> _Directions_
Would you reproduce the whole listing exactly, dropping any pictures it holds?

-- Dataset content follows --

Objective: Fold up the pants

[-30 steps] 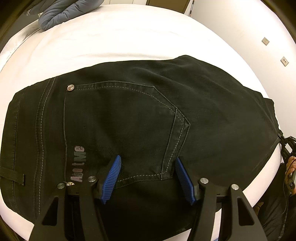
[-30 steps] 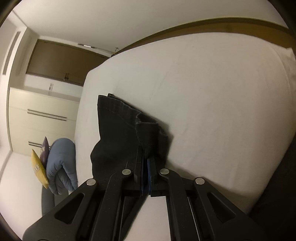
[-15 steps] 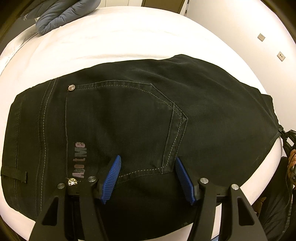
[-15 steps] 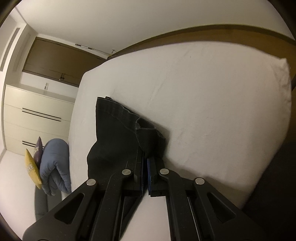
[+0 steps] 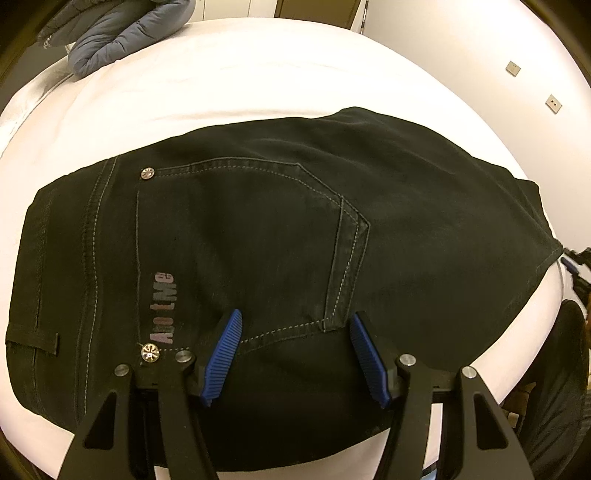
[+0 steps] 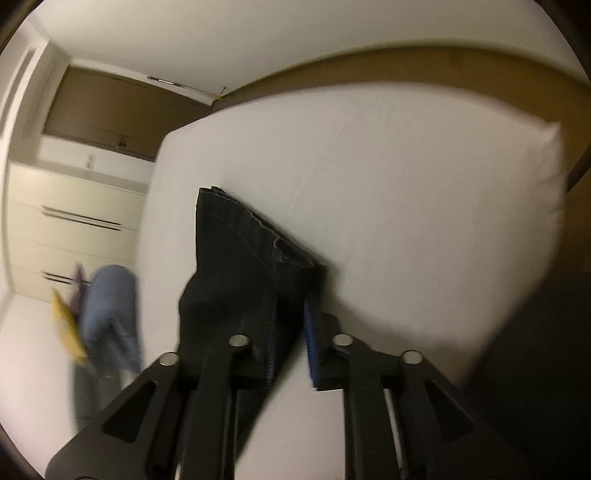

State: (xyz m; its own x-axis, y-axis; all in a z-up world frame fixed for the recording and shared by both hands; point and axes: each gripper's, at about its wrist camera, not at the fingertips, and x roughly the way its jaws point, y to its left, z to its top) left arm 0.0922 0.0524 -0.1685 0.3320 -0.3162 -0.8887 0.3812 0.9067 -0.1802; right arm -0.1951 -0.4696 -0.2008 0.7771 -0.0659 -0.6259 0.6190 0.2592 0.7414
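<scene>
Pants (image 5: 280,236) on bed | left tool (image 5: 295,354) agape above | right tool (image 6: 291,332) just opening, hem between

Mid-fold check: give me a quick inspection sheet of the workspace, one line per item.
Surface: white bed, sheet smooth.
Job's things: black pants lie flat on the bed, back pocket up; hem end near the bed's edge.
Clutter: blue padded jacket at the far side of the bed.
Grippers: left gripper open, hanging over the pocket; right gripper has just been opening, the hem fabric lies between its jaws, pads no longer pressing.
Cables: nothing seen.
Surroundings: cream drawers, white wall with two small plates.
</scene>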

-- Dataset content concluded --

> _Exercise result_
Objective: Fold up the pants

[-30 steps] 
[-30 steps] 
[-15 steps] 
[-15 steps] 
[+0 steps] 
[+0 steps] 

State: (xyz m; its own x-axis, y-axis; all in a z-up world frame fixed for the recording and shared by both hands; point and axes: each gripper's, at about its wrist camera, not at the fingertips, and x roughly the way its jaws point, y to its left, z to its top) left arm 0.0922 0.0524 -0.1685 0.3320 -0.3162 -0.8887 0.3812 0.9067 -0.1802; right arm -0.1951 -0.4696 -0.2008 0.7771 -0.0659 -0.6259 0.6190 0.2592 0.7414
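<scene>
Pants (image 5: 280,236) on bed | left tool (image 5: 295,354) agape above | right tool (image 6: 291,332) just opening, hem between

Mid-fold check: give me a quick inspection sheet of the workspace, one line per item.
Surface: white bed, sheet smooth.
Job's things: black pants lie flat on the bed, back pocket up; hem end near the bed's edge.
Clutter: blue padded jacket at the far side of the bed.
Grippers: left gripper open, hanging over the pocket; right gripper has just been opening, the hem fabric lies between its jaws, pads no longer pressing.
Cables: nothing seen.
Surroundings: cream drawers, white wall with two small plates.
</scene>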

No more output will be produced for this exercise.